The company, which also raised its full-year earnings forecast, said the individual Medicare Advantage results significantly outperformed its original expectations.
The individual Medicare Advantage business is exceeding its operational targets, experiencing lower-than-anticipated utilization, higher-than-expected revenue on a per member basis, the company said.
Humana said on Wednesday it expects 74 percent of members in its Medicare Advantage plans to be in its 4-Star plans or higher for bonus year 2018.
Last year Centers for Medicare and Medicaid Services had cut its quality rating on Humana Medicare plans.
The insurer said it had filed a reconsideration request with the regulator, which was denied. The company decided not to appeal the denial and worked through existing CMS processes.

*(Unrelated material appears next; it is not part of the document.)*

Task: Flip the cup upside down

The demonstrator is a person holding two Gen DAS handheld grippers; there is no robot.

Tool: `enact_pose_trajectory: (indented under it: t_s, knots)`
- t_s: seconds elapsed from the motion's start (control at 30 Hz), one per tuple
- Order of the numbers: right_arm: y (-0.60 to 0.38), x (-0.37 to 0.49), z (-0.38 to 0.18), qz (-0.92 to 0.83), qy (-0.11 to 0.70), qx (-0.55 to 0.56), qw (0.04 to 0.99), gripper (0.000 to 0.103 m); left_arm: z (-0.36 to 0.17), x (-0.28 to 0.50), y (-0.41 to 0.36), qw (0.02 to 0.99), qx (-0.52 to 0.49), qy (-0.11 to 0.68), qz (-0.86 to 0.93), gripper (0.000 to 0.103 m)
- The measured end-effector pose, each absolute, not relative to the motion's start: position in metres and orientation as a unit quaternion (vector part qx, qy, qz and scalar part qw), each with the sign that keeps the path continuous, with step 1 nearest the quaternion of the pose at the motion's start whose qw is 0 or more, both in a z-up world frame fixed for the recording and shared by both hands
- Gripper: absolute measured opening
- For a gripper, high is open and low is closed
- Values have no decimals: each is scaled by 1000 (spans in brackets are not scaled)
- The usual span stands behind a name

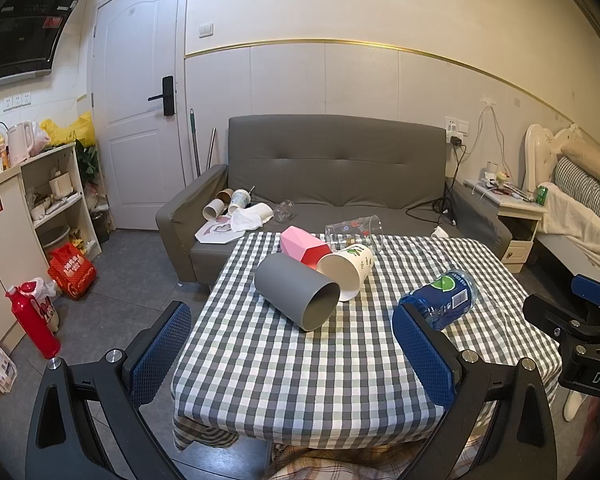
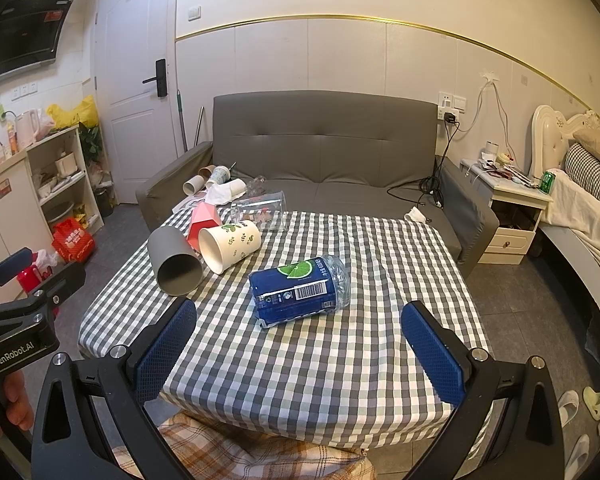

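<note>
Over the near edge of the checkered surface (image 1: 300,380), both tongs hang wide open w/ nothing between the blue pads. Left tongs (image 1: 300,352) point at the gray cup (image 1: 296,296); right tongs (image 2: 300,348) point at the blue-labelled clear cup (image 2: 298,290).

All cups lie on their sides. Gray cup: left of centre, open mouth toward the cameras, touching the white leaf-print cup (image 1: 348,270) on its right. That white cup's mouth also faces near-left. Behind the two, a pink faceted cup (image 1: 302,246), resting against them. Farther back, near the far edge, a clear glass w/ small prints (image 1: 354,232). Blue-labelled cup lies apart from the group, toward the right & nearer, barcode up.

Beyond the surface: gray sofa (image 1: 332,168) w/ paper cups and a white cloth on its left seat. Nightstand (image 2: 512,208) & bed to the right, shelf and red bottle (image 1: 34,324) on the floor at left.
</note>
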State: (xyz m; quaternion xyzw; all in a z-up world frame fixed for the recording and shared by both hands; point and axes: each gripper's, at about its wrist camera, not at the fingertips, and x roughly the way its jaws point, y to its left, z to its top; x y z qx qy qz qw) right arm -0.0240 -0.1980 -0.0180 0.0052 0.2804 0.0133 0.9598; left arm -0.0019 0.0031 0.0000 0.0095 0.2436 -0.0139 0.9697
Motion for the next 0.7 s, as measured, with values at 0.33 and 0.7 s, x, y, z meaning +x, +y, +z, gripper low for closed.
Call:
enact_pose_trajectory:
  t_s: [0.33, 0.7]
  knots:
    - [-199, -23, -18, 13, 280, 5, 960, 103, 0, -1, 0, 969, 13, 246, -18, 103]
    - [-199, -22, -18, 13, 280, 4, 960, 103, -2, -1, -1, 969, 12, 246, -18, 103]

Medicare uses a Star rating system to measure how well Medicare Advantage and prescription drug plans perform. Medicare scores are based on several categories including quality of care and customer service. Ratings range from 1 to 5 stars, with five being the highest and one being the lowest score.
"Our conviction in Humana and its industry-leading Medicare franchise has been further strengthened after a solid 'Beat & Raise' Q2 with success on reversing the 4 Star ratings downgrade," Leerink analysts wrote in a note.
The company said net income rose to 650 billion, or $4.46 per share, in the second quarter ended June 30, from $311 million, or $2.06 per share, a year earlier.
Excluding items, the company earned $3.49 per share, beating the analysts' average estimate of $3.08, according to Thomson Reuters I/B/E/S.
Total revenue fell 3 percent to $13.53 billion.
The company said it now expects full-year adjusted earnings to be at least about $11.50 per share from its previous guidance of at least $11.10.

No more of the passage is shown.